男子手中拿着一把价值不菲的玉骨扇,作了个揖:“在下还要等人,有缘再约。”
柳尘舒觉得这人很是可疑,因为不管是穿着还是口音,都不像是本国人。
“这个脸,你不赏也得赏。”柳尘舒强行把这名男子给带回了府上。
幺叔看到皇后娘娘虏了个漂亮的男子回来,心道不好,圣上才走了一日,皇后娘娘便带其他男人回来了,这要是让圣上知道了,还不得抓狂。
幺叔把风兮抓来问:“那男子是何人?”
风兮也懵得很,他当时追上大人的时候,大人就已经拽着那名男子不撒手了,思索片刻后,他猜测说:“那人该不会就是柳大公子吧。”

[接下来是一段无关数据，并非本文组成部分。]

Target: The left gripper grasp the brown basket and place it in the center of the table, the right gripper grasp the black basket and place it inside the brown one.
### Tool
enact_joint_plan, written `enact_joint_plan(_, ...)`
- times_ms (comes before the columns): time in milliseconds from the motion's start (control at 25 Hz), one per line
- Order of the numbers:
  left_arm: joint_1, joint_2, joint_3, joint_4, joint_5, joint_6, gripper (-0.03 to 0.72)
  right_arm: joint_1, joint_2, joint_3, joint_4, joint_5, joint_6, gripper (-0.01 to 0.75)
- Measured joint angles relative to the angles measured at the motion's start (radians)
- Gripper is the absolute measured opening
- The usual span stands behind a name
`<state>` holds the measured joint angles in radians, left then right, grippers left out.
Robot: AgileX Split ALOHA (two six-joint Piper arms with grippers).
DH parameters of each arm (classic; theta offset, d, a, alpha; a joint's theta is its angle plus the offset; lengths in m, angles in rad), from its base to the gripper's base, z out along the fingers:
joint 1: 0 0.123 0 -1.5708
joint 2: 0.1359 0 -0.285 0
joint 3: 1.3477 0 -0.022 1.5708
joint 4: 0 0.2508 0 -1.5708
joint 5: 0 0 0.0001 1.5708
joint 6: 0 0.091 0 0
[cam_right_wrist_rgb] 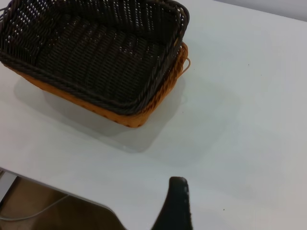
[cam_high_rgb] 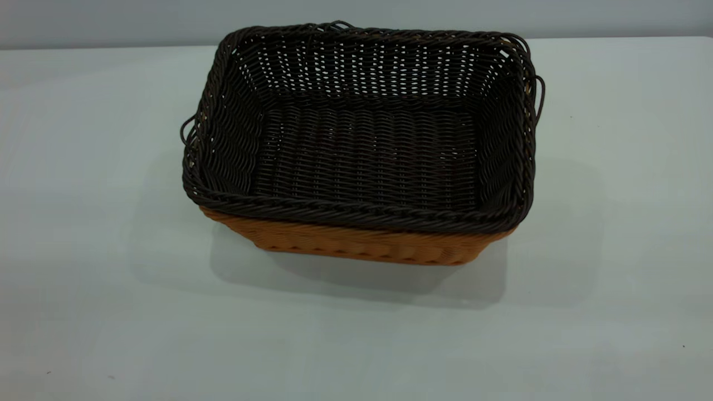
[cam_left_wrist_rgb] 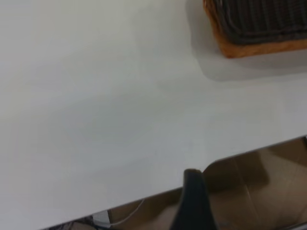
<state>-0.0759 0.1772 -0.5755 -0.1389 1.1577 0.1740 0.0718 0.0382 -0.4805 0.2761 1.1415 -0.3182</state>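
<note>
The black basket [cam_high_rgb: 362, 145] sits nested inside the brown basket [cam_high_rgb: 356, 242] in the middle of the table [cam_high_rgb: 100, 250]. Only the brown basket's lower wall shows under the black rim. Neither gripper appears in the exterior view. In the left wrist view one dark finger [cam_left_wrist_rgb: 193, 201] of my left gripper shows, over the table's edge and far from the two baskets [cam_left_wrist_rgb: 254, 45]. In the right wrist view one dark finger [cam_right_wrist_rgb: 176, 206] of my right gripper hangs above bare table, apart from the black basket [cam_right_wrist_rgb: 96, 48] and the brown basket [cam_right_wrist_rgb: 129, 117]. Both grippers hold nothing.
The table's edge [cam_left_wrist_rgb: 158, 191] runs close to the left gripper, with brown floor and a white cable [cam_left_wrist_rgb: 125, 216] beyond it. The edge also shows in the right wrist view [cam_right_wrist_rgb: 57, 191]. A pale wall [cam_high_rgb: 111, 22] stands behind the table.
</note>
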Motion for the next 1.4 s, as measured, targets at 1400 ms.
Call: enact_joint_plan(1400, 0.033, -0.196, 0.086, 0.186, -0.047, -0.174, 0.524, 0.0, 0.0, 0.002, 0.0, 0.0, 0.0, 0.594)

风兮并没有见过那位柳大公子,他只是听说过,当年大人在柳州的时候,被柳家大公子给看上了,那位大公子用尽各种手段来讨好大人,但大人都不为所动,中了举人后,大人就离开了柳州,与那位大公子彻底没了来往。
风兮把自己知道的事,告诉幺叔。
幺叔心里为圣上捏了把汗:“那柳大公子生得可真不错,又对皇后娘娘用情至深,只怕皇后娘娘会把持不住。”
风兮摇头:“大人不是那样的人。”
正说着,屋内传来大人的声音:“风兮,上茶。”
风兮端着茶走进去,只见那男子从容不迫地坐在榻上,手中捏着一把玉骨扇,捏着玉骨扇的手比玉还好看,气质温润如玉,端方雅正,与传闻中的那个柳大公子大相近庭,眼前这人横看竖看都像是个正人君子,决计干不出强迫大人的事情来。
风兮想自己应该是猜错了人,正巧听到那男子自报家门道:“在下姓房,名青玄,字子珩,若是不嫌,唤在下子珩便可。”

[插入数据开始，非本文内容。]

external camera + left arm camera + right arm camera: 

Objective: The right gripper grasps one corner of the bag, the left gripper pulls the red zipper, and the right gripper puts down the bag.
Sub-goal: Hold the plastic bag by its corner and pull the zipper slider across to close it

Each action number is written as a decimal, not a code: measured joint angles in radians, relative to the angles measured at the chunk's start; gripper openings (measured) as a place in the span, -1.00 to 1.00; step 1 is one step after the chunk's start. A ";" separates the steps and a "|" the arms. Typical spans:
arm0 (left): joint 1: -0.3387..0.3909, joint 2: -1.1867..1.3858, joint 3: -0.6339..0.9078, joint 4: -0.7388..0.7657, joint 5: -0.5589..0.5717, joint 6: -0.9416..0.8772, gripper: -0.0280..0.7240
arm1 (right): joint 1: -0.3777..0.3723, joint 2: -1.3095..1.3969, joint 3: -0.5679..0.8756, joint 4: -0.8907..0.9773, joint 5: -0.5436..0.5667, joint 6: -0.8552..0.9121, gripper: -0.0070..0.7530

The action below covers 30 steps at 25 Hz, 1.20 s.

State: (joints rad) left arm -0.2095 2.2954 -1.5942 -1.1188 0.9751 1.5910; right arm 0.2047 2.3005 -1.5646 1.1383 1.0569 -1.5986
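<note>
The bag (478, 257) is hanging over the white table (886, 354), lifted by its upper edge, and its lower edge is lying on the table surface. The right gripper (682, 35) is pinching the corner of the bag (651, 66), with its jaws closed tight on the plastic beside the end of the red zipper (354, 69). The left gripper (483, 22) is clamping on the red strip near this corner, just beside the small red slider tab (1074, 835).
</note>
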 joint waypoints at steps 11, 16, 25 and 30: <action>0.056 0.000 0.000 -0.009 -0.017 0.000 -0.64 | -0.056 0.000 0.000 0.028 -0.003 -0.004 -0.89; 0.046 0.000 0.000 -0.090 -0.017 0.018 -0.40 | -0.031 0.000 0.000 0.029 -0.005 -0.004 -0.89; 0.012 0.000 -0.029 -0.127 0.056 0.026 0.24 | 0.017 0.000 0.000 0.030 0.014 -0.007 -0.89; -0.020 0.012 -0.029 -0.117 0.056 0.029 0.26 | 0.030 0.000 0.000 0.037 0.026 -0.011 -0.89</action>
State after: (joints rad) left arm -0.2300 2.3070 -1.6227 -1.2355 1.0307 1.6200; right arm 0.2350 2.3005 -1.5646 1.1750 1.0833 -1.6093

柳尘舒在房青玄身上打量着:“君子如珩,是个好名字,与你很相配。”
房青玄继续说道:“在下是江元国人,随心上人周游列国,才来到此处,并无恶意,若有冒犯大人的地方,还请见谅。”
房青玄说的每一句话都十分有礼数,叫人无法对他恶言相向。
柳尘舒听到他是江元人,挑了下眉头,端起风兮刚倒的茶,把嘴唇覆在杯壁上,随口问道:“你心上人呢?怎把你一人丢在街上?”
房青玄露出少许忧色:“他去帮在下买甜糕了,叫在下原地等候,不曾想被大人给抓来了,他此刻怕是要急疯了。”
柳尘舒看出房青玄有些着急,便说:“她是何模样,我派人帮你找。”
房青玄描述道:“他高八尺有余……”
柳尘舒被茶水呛到了,猛然咳了几下,接着强壮淡定说:“她竟如此魁梧。”
瞧房青玄那身板,抱得动那么魁梧的女子吗?
房青玄笑着说:“他吃得多,长得快。”
这话让柳尘舒想起了容昇,便跟着笑了一下:“与我家那位一样,吃得多,长得快,身高也是八尺有余,黏人得紧,常压得人喘不来气。”
两人听完对方的描述后,都觉得对方口味清奇,最后相继闭上了嘴,不再聊这件事,毕竟每个人的喜好都不一样,虽然不能理解,但必须要尊重。
随后柳尘舒也自报了家门,并将南离现在的处境,一并告诉了房青玄。
房青玄刚到南离,还不知道这里是什么情况,听柳尘舒说了后才知道,这里刚不久前才发生了战争,导致国家分裂成了南北两个部分,北离被国贼和敌军侵占,而天子被迫来到南边建都,改国号为南离。
房青玄替正在遭受苦难的黎民百姓叹了口气:“国家分崩离析,受苦的永远都是底层百姓。”
小吉子慌慌张张跑进来禀报:“大人,街上有名男子,拿着重剑到处挟持人,官府的人前去捉拿,也被弄伤了。”
房青玄听后,赶紧站起身来:“在下要告辞了。”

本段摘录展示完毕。